東レ ユニフォーム事業/新素材群で拡販めざす/海外オペレーション充実

2019年11月13日 (水曜日)

 東レは2019年度(20年3月期)のユニフォーム事業で、上半期は好調な企業別注が全体をけん引したため、販売数量、売り上げで前年同期実績を超えた。ワークウエア市場の減速に懸念を強めているものの、新素材やエコ素材の拡販、海外オペレーションの拡大などを通じ、下半期も前年比増を目指す。

 同社によると、上半期は電動ファン(EF)付きウエア向けで大幅増販を達成したほか、海外拠点からアパレルの海外縫製に販売するビジネスが「倍増に近い伸びを示した」(梅田輝紀機能製品事業部長兼繊維GR・LI事業推進室主幹)と言う。

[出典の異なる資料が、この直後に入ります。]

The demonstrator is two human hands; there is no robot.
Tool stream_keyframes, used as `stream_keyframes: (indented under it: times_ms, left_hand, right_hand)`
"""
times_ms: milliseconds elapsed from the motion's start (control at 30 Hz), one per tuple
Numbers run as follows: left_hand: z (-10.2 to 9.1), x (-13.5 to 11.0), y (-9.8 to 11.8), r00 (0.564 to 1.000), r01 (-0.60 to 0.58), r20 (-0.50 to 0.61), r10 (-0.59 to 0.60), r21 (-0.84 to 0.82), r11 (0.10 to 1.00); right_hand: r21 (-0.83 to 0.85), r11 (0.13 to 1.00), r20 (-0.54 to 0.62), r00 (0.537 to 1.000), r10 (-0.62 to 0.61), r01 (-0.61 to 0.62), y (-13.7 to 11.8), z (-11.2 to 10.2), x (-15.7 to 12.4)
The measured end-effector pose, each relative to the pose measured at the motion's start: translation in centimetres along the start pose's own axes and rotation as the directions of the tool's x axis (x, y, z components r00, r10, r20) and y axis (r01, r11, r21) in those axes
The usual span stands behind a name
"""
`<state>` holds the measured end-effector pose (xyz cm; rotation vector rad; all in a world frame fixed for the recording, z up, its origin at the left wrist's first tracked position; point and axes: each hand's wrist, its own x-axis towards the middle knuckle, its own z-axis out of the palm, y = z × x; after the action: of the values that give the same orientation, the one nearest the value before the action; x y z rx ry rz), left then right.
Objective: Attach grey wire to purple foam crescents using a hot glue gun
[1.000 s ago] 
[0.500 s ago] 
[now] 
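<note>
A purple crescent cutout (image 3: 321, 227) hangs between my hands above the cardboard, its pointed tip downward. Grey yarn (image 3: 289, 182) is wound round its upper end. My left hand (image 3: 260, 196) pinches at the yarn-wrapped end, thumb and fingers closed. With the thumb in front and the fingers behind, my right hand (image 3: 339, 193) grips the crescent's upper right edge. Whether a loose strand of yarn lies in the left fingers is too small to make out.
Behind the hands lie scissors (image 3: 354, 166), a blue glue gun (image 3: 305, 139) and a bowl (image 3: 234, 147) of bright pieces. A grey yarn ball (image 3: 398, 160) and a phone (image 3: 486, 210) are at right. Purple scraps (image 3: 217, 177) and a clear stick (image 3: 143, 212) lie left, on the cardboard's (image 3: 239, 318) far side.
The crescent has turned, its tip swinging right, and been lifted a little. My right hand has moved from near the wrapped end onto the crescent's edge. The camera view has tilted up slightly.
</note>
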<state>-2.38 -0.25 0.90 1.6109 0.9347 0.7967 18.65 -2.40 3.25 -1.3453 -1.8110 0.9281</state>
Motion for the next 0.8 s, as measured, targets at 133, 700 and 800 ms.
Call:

 ここに来てEFウエアなどワークウエアの先行きに不透明感が漂いつつあるものの、「前年実績を超過達成する手立てはある」とみており、新素材やエコ素材を重点的に投入するとともに海外ビジネスを強化・拡大することで上半期の勢いを持続させる。

 来シーズンに向けては、蓄積臭に対する防臭性能を複合した防汚加工「テクノクリーンED」を新たに開発。EFウエア向けには、業界最高レベルの紫外線遮蔽(しゃへい)性能を持たせた「ボディシェルEX」による高密度織物も投入し拡販を計画する。

 エコ素材については、回収循環型「サイクリード」、再生ポリエステル「エコユース」、部分バイオポリエステル「エコディア」、ケミカルリサイクルナイロンのラインアップに、このほどトレーサビリティー(追跡可能性)にもこだわったペットボトル再生ポリエステル「アンドプラス」を加え増強。エコユースでは定番糸だけでなく異型断面、ストレッチ、梳毛調、杢(もく)調といったゾーンへも品種を広げた。

 海外展開では、TSD、PTHL(中国)、PAB(マレーシア)、CENTEX(インドネシア)、TTT(タイ)、TCK(韓国)の6拠点を駆使した取り組みに力を入れており、アパレルの海外縫製にユニフォーム素材を販売するサプライチェーンの構築をさらに前進させる。

 このほど、東西で開いたユニフォーム総合展では、ベトナムの縫製工場ならばマレーシア、インドネシア、タイいずれかのテキスタイルで日本向けのユニフォームを企画すれば特恵関税を受けられるメリットをアピールし、来場者に東レの海外オペレーションを改めて打ち出した。

〈スクールで「モナリザ」本格化〉

 スクールユニフォーム向けには、小松マテーレとの連携でデジタルプリント「モナリザ」を訴求している。「学年ごとに色・柄を簡単に変えられる」とともに小ロット、短納期対応が容易なメリットを売り込み、先染め織物が使われるアイテムでの採用を目指す。

 ウール高騰に伴い引き合いが増えている梳毛調ポリエスエル「マニフィーレ」ブレザー、パンツなどを20%前後軽量化できる通気孔を持たせたポリエステル織物「ドットエアー」でも拡販を計画する。